BERLIOZ Le Corsaire: Overture
SAINT-SAËNS Piano Concerto No.5, ‘Egyptian’
SHOSTAKOVICH Symphony No.10
Vasily Petrenko Conductor
Alexandre Kantorow Piano
Royal Philharmonic Orchestra
Forever overshadowed by political demands, Shostakovich is perhaps at his most enigmatic in his Symphony No.10, written following his denunciation and abandonment by the post-Second World War Stalinist regime. The Russian composer captures the weight of a near twenty-five year-long dictatorship with an introspective and deeply personal meditation that palpably conveys the instability and anxiety of his status.

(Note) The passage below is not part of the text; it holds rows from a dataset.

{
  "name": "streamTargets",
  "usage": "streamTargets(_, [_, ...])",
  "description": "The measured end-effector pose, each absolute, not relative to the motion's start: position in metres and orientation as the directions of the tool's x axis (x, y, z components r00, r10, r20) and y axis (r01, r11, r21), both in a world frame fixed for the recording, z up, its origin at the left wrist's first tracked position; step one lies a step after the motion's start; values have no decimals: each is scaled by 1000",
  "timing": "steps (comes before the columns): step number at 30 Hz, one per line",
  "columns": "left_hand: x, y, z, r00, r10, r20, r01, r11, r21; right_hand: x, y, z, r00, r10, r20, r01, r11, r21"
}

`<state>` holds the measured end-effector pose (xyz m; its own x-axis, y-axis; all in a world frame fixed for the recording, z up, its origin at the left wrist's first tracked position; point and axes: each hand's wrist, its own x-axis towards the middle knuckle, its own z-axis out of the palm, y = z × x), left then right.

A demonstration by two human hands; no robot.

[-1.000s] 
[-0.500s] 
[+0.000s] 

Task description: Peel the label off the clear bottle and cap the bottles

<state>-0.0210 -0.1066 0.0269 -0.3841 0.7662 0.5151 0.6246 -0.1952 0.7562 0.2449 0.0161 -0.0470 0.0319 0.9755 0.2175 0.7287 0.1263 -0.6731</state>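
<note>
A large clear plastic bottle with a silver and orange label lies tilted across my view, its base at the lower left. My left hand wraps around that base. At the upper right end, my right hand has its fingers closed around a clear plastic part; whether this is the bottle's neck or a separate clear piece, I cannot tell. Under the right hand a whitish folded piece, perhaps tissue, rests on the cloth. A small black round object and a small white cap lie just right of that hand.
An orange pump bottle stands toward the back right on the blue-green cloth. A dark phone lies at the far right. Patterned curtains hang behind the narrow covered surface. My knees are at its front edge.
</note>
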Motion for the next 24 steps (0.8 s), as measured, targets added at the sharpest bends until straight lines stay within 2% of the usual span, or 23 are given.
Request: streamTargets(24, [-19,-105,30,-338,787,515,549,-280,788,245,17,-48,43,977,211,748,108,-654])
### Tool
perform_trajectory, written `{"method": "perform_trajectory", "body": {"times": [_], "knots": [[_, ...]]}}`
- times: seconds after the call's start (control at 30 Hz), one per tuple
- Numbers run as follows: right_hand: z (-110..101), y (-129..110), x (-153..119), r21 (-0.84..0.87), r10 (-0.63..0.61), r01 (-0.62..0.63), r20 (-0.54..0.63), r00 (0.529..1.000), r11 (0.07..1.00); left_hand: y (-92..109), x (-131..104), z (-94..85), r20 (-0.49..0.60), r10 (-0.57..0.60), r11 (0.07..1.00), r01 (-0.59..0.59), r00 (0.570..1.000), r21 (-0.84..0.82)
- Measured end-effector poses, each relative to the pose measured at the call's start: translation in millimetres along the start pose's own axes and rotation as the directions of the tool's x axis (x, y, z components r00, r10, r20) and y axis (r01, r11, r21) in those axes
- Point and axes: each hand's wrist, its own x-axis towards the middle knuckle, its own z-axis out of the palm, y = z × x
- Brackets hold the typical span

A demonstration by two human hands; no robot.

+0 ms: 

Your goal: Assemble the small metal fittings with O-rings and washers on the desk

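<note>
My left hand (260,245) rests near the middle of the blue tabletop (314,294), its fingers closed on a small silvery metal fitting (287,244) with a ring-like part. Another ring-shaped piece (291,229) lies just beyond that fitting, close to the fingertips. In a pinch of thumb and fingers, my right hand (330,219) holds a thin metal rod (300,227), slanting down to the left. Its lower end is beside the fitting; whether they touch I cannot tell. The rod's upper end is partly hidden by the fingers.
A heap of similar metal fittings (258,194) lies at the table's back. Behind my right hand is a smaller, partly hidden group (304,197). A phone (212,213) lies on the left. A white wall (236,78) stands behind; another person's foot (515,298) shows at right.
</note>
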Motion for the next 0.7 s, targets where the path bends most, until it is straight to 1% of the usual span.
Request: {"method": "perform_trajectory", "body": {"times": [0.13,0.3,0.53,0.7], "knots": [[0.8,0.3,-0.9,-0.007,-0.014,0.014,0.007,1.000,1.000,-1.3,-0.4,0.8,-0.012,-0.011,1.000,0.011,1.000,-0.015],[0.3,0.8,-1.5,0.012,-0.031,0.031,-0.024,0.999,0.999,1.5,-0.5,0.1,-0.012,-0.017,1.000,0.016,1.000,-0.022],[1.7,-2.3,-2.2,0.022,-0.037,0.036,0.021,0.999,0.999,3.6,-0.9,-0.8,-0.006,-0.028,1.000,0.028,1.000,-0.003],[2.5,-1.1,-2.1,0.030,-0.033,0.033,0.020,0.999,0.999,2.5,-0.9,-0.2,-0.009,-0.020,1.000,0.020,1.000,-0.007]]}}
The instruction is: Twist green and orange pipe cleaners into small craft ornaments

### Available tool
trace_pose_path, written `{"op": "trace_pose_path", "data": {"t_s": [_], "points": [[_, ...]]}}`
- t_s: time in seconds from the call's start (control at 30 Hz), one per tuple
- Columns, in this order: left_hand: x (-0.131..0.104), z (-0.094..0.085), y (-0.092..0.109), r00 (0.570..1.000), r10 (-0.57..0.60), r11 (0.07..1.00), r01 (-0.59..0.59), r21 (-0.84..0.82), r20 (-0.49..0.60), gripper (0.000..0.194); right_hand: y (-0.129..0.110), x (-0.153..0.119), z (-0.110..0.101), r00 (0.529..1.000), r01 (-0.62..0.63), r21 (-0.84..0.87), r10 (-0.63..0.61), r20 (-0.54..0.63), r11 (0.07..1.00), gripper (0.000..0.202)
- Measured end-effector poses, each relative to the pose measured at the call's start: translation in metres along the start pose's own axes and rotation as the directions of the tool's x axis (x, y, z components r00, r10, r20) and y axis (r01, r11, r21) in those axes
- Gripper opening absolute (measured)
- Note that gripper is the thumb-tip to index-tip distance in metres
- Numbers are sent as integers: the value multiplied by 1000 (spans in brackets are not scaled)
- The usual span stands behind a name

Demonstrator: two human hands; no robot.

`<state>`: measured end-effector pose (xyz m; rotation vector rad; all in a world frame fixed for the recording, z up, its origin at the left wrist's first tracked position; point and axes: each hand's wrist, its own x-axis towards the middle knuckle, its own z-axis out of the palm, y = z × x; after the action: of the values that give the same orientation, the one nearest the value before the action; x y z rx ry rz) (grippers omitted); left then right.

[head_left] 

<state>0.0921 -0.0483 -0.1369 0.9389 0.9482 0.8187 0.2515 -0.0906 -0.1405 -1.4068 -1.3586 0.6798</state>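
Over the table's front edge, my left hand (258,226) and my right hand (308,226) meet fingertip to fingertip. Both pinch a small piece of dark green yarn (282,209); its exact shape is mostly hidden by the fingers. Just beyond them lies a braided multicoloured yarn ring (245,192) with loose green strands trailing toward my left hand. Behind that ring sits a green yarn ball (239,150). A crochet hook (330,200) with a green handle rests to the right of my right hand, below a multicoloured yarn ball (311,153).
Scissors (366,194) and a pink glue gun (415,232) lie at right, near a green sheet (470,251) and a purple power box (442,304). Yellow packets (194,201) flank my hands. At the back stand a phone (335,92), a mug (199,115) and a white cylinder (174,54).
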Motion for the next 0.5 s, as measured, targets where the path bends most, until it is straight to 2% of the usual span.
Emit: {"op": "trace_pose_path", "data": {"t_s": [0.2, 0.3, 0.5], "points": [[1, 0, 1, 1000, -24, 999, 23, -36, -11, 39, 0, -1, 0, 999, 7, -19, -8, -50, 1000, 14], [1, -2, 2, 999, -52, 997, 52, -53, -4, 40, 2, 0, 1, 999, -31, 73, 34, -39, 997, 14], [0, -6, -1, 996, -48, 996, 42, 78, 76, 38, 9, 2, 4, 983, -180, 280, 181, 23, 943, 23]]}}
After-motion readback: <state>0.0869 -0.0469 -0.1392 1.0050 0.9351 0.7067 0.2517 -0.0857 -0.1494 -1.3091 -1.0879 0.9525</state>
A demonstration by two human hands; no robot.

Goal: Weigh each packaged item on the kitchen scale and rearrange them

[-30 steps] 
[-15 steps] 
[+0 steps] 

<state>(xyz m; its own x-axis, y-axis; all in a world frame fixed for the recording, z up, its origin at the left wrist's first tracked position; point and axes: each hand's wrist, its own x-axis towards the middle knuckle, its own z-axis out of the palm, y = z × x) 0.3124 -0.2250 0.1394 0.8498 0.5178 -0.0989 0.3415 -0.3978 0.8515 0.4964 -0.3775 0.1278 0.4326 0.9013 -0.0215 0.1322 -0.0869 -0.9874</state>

The waltz tempo of the first movement transforms into an atmosphere of gripping terror and uncertainty, before outright hysteria overtakes the second movement. Coded themes and fanfares lie hidden within the texture of the solemn and macabre third and fourth movements, most famously Shostakovich’s own musical signature, ‘DSCH’. In the face of insurmountable pressure, Shostakovich affirms the subversive power of music to embody a defiant message against tyranny.
Saint-Saën’s Piano Concerto No.5, ‘Egyptian’, is performed by Alexandre Kantorow, a pianist of ‘mesmerising talent’ (The Moscow Times) and winner of the International Tchaikovsky Competition in 2019, who brings vitality and vigour to the iconic French composer’s final concerto for piano. The concerto incorporates an array of Asian and Middle-Eastern musical influences in a beautiful and vibrant expression of Romantic lyricism. Berlioz’s Le Corsaire opens the evening with a miniature seascape portrait, bursting to life with manic energy in the strings that soon gives way to a serene contemplation of the coast of Nice.